La clôture de l'instruction a été prononcée à l'issue de l'audience.

Considérant ce qui suit :

Sur les conclusions présentées au titre de l'article L. 521-1 du code de justice administrative :

1. Par un mémoire enregistré le 12 mai 2025, M. A déclare se désister de ses conclusions aux fins d'injonction. Ce désistement est pur et simple et rien ne s'oppose à ce qu'il en soit donné acte.

Sur les frais du litige :

2. Dans les circonstances de l'espèce, il y a lieu de mettre à la charge de l'Etat la somme de 800 euros à verser à M. A en application des dispositions de l'article L. 761-1 du code de justice administrative.

O R D O N N E:

Article 1er : Il est donné acte du désistement des conclusions aux fins d'injonction de la requête de M. A.
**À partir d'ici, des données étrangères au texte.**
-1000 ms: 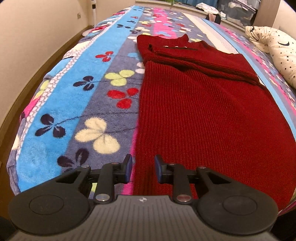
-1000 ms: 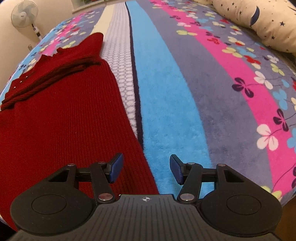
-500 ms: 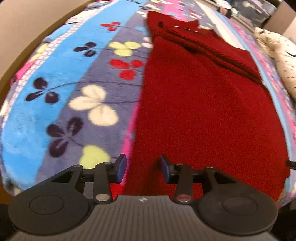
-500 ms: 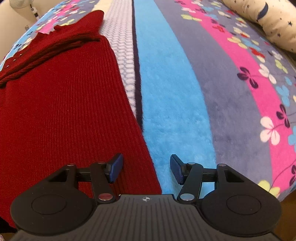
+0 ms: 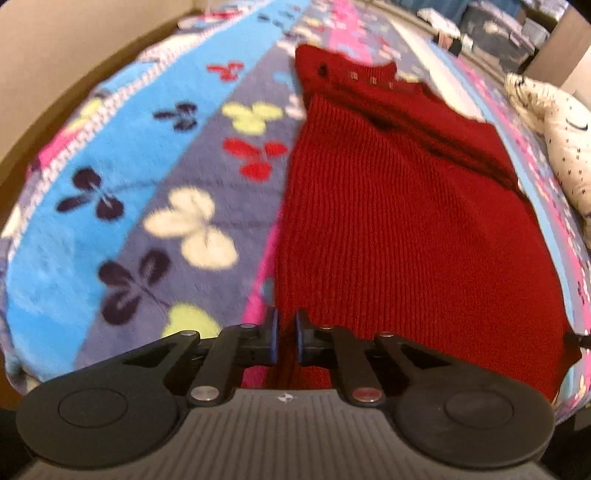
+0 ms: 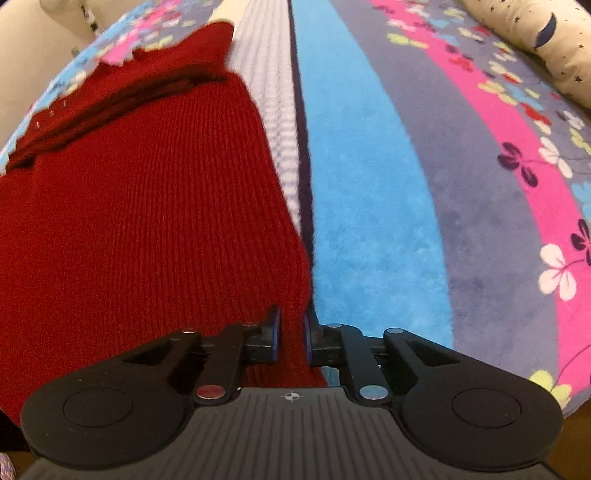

Article 2 : L'Etat versera à M. A la somme de 800 euros au titre de l'article L. 761-1 du code de justice administrative.

Article 3 : La présente ordonnance sera notifiée à M. B A et au ministre d'Etat, ministre de l'Intérieur.

Copie en sera dressée au préfet de la Seine-Saint-Denis

Fait à Montreuil, le 16 mai 2025.

Le juge des référés,

C. Tukov

La République mande et ordonne au ministre d'Etat, ministre de l'intérieur en ce qui le concerne ou à tous commissaires de justice à ce requis en ce qui concerne les voies de droit commun contre les parties privées, de pourvoir à l'exécution de la présente décision.